No, I understand that the people voted already. But, correct me if I'm wrong, I'm not aware of any provision that says that a bill can only be voted on once and that's it. Never again.

Ireland voted 16 months ago. Fine. This issue, 16 months later, was put onto the ballot. Where is the problem in that? Yes, the outcome is different this time. But, each side had to campaign, and the yeses won this time. Democracy in action.


No. This is far from democracy in action. The Irish people have already voted and rejected the treaty. This should have been the end of it but no, The EU have forced Ireland to hold another vote.

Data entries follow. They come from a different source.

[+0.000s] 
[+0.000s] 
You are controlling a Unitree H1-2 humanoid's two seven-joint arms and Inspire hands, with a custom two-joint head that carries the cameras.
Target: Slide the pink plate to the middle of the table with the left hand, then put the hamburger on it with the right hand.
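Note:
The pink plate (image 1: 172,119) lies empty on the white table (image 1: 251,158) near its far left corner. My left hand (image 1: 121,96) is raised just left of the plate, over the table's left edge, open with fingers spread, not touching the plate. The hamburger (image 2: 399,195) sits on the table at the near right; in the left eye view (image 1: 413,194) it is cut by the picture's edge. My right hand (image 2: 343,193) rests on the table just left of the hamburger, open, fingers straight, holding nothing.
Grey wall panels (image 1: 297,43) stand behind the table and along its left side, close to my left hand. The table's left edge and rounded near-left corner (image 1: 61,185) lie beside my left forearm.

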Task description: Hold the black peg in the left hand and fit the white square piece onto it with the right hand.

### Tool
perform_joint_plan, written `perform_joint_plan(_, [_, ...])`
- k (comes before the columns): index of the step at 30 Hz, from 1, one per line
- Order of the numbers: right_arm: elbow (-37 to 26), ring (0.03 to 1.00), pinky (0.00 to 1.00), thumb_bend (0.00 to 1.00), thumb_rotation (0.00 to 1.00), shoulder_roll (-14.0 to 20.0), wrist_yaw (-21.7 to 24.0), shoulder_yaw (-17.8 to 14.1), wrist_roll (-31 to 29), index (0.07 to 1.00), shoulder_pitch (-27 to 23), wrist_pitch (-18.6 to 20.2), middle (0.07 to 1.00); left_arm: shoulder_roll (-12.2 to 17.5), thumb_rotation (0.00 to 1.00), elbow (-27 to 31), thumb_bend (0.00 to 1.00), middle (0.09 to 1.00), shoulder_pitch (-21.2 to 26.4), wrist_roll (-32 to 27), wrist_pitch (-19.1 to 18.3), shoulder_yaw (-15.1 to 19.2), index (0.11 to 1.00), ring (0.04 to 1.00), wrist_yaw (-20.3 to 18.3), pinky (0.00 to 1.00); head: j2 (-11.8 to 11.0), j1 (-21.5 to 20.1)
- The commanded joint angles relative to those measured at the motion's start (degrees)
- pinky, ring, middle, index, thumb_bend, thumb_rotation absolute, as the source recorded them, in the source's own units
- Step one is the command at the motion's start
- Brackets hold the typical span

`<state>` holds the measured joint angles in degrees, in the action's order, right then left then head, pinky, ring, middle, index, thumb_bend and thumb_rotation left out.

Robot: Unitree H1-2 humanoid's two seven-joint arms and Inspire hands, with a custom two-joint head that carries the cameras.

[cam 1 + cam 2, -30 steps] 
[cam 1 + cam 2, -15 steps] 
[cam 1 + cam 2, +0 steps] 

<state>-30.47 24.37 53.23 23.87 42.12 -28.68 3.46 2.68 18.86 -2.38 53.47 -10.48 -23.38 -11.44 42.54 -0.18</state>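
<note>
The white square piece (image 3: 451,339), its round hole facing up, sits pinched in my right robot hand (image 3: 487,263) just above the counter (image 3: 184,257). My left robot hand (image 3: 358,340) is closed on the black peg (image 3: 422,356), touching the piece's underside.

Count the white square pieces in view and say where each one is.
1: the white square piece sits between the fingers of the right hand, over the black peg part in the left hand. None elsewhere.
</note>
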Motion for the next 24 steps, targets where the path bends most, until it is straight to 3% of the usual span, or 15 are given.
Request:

The decision that the Irish people made 16 months ago should have been respected by the EU. And where is this going to end? A rerun of the recent German election because someone does not like the result?


I wonder if this same, "it was forced on the Irish!" talk would be going on it the Irish had voted no.


But this vote was forced on the Irish people because they "dared" to oppose the EU dream. This vote should never have taken place.


So is the nature of democracy. Someone's gotta pay for voting.

Don't forget, that it's the Irish people that voted in those in their legislature that voted in favor of having this treaty voted on. So, if the Irish are going to be upset that this has to be paid for, they have no one to blame but themselves.


Unnature democracy! Why should Ireland have to incur the cost of this forced vote? Just what the country needs when it is in debt and attempting to come out of a recession.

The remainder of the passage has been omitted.